What you will do: Extract precisely the lines of the entries below, from the first line through the line containing "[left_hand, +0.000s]".

[Stored items from a collection]
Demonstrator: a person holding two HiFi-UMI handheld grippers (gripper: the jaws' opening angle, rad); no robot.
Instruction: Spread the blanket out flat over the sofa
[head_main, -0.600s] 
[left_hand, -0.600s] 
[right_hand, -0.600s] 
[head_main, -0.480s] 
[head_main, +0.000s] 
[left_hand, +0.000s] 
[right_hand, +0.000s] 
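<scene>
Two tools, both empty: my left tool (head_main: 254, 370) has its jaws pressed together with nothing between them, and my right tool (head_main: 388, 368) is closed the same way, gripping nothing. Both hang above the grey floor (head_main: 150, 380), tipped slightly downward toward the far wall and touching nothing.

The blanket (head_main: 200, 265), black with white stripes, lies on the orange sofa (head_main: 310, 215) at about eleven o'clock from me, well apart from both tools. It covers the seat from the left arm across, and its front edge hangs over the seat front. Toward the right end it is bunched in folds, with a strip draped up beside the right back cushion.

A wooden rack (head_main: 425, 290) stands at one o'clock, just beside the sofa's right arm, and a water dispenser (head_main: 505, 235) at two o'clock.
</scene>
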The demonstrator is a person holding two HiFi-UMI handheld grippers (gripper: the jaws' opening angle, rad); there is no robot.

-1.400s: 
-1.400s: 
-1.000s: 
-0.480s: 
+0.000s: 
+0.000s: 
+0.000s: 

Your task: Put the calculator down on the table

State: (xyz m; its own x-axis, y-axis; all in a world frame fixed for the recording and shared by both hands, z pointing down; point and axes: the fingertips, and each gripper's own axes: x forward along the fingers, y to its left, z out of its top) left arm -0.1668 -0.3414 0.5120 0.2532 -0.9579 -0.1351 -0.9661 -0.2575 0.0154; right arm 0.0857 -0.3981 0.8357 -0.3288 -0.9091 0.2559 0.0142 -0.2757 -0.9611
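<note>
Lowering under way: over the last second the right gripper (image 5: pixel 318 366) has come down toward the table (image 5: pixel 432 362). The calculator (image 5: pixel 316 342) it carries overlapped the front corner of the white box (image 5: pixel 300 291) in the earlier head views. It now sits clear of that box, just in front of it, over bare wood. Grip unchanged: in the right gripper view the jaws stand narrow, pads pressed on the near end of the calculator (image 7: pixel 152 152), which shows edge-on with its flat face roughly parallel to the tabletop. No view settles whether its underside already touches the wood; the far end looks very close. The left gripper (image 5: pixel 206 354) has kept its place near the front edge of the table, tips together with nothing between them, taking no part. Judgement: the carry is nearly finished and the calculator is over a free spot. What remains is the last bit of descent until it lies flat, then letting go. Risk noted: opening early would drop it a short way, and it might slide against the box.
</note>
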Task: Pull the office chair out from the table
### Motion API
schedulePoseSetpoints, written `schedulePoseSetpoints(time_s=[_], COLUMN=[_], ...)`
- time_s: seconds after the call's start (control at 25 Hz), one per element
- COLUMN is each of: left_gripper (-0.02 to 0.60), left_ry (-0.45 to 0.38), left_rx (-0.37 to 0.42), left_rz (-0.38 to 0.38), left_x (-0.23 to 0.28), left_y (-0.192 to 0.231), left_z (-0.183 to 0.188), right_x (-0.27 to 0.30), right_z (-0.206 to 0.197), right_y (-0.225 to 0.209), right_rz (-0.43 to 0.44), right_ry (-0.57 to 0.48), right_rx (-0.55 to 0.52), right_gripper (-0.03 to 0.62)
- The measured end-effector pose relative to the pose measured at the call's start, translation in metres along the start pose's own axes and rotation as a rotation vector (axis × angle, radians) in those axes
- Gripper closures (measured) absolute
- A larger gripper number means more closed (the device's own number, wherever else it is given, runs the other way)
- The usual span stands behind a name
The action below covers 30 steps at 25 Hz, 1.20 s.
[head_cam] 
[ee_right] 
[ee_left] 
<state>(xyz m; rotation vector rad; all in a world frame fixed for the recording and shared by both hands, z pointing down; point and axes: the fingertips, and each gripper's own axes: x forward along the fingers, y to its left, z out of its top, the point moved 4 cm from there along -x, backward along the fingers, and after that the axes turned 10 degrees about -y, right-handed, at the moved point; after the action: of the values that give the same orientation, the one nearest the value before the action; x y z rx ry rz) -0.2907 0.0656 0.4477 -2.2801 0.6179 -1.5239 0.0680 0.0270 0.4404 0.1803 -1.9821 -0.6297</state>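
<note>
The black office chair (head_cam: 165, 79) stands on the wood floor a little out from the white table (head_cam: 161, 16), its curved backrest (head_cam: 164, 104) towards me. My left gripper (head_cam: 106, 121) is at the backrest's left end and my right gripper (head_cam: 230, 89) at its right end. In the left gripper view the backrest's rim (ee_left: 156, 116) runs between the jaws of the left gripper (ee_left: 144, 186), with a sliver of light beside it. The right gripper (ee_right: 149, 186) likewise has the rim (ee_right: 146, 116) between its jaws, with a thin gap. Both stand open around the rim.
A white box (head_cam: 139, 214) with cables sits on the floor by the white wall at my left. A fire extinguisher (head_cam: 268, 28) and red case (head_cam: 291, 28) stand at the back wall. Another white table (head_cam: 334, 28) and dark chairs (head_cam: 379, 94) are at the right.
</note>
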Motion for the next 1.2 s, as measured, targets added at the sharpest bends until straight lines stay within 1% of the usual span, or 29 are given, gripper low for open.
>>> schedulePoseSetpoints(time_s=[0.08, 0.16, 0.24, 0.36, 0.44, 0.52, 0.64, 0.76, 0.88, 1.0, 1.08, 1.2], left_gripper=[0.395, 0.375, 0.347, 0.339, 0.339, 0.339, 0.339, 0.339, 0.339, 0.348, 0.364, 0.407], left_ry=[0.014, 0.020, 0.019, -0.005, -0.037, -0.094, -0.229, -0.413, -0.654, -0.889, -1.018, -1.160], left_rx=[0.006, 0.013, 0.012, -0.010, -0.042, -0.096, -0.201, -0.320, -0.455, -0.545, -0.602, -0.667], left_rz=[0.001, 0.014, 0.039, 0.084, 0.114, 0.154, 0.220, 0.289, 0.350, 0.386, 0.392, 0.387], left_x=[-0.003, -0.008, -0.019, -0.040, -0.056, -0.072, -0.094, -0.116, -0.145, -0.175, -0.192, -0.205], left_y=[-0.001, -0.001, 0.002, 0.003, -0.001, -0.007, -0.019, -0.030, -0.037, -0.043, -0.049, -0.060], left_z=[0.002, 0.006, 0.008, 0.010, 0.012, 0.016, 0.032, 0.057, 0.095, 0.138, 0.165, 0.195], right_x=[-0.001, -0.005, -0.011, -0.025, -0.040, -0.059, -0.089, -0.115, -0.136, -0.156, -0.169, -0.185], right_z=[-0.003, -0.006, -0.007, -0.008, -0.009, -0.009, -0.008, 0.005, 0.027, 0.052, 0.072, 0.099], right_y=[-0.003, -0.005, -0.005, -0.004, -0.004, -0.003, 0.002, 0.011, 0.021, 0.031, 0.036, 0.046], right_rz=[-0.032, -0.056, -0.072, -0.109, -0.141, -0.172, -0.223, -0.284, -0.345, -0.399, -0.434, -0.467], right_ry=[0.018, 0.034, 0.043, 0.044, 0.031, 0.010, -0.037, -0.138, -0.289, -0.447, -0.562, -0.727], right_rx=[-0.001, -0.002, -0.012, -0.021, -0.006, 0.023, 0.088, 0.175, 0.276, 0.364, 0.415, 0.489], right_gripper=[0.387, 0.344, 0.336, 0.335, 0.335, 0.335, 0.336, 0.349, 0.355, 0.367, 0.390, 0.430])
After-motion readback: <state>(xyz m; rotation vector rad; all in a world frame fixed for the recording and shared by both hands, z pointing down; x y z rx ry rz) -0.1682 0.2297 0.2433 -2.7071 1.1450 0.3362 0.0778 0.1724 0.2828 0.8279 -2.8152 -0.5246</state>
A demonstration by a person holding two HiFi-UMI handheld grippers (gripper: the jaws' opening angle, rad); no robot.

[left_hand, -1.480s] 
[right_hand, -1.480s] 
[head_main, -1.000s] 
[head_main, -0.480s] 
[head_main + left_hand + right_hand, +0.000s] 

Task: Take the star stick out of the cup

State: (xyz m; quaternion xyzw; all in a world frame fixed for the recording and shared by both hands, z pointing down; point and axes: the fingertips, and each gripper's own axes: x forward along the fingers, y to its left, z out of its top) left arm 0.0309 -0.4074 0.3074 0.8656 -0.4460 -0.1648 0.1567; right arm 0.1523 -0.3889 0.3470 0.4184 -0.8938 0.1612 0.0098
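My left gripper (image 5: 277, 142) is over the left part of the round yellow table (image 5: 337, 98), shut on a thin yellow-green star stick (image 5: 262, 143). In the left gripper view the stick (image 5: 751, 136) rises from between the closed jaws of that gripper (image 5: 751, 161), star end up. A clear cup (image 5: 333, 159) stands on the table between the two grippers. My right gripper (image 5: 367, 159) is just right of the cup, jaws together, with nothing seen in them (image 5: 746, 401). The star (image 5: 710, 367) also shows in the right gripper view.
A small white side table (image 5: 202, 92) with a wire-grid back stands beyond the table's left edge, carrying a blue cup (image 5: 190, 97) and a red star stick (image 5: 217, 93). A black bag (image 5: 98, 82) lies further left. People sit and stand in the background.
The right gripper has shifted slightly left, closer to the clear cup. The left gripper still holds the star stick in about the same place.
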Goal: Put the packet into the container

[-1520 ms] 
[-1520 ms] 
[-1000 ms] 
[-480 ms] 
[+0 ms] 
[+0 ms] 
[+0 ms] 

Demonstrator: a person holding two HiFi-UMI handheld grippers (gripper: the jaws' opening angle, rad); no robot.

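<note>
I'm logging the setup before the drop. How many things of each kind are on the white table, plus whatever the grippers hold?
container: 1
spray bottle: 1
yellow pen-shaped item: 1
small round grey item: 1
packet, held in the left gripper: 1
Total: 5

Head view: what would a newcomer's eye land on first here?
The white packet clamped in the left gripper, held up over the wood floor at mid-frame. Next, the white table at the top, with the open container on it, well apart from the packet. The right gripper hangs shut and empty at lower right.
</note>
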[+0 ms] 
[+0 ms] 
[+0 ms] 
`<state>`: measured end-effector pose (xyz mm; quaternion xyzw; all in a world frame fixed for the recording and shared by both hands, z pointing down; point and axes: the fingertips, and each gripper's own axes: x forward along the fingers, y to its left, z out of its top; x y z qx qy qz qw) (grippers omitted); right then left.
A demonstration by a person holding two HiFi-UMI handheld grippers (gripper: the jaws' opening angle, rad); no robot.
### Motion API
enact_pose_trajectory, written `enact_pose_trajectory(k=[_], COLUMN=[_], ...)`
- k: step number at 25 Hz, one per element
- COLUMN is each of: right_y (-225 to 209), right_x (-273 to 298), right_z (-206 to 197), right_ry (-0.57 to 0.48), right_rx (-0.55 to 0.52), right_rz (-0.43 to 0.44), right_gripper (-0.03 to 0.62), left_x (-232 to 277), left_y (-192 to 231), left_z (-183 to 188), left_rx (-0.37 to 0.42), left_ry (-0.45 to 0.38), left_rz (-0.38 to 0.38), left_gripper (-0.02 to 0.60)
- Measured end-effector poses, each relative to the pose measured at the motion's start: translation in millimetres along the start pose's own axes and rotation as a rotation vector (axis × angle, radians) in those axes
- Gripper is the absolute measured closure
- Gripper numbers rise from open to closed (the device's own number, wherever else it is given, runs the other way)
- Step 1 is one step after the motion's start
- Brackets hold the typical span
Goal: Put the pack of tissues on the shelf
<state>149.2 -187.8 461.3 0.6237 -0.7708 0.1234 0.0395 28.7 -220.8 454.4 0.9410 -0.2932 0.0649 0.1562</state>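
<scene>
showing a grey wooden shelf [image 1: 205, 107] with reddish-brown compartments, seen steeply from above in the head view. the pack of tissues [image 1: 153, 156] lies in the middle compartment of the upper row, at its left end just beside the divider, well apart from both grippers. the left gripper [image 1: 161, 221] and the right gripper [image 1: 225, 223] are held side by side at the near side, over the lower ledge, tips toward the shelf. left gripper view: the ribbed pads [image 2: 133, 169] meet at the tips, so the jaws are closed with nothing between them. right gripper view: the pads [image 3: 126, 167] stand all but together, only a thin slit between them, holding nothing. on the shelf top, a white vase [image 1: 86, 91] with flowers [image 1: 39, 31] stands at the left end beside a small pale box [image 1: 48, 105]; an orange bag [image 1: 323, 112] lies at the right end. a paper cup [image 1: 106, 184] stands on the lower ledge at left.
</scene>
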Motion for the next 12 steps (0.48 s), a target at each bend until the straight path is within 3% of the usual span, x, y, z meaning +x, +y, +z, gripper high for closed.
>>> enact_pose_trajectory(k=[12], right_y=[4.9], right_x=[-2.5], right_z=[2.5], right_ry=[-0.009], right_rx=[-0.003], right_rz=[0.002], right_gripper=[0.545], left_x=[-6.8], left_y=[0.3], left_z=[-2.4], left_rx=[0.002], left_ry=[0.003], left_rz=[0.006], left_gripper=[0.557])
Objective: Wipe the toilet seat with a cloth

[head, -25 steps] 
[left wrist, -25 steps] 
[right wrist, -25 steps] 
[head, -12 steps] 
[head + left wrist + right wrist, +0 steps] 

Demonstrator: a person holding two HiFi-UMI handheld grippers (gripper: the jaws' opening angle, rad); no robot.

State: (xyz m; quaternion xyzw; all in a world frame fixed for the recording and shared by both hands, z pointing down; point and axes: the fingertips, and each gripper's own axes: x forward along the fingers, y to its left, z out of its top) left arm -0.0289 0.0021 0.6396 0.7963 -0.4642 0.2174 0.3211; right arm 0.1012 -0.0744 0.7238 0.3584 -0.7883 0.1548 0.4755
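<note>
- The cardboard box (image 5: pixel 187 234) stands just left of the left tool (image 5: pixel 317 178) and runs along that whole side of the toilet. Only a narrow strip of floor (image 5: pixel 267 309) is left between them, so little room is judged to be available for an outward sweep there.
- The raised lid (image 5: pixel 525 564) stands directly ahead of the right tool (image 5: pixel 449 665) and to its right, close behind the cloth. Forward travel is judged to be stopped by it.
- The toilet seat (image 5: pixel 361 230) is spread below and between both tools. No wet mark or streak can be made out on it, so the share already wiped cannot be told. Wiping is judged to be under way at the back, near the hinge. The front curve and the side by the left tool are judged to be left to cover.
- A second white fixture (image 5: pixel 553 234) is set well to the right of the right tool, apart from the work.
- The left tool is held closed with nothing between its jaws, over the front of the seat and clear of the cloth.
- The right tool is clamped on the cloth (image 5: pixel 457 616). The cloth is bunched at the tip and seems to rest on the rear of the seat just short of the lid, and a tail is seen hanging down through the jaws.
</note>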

Worked solution:
Demonstrator: a person holding two HiFi-UMI handheld grippers (gripper: the jaws' opening angle, rad); no robot.
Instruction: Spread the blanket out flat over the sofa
[head_main, -0.600s] 
[left_hand, -0.600s] 
[right_hand, -0.600s] 
[head_main, -0.480s] 
[head_main, +0.000s] 
[left_hand, +0.000s] 

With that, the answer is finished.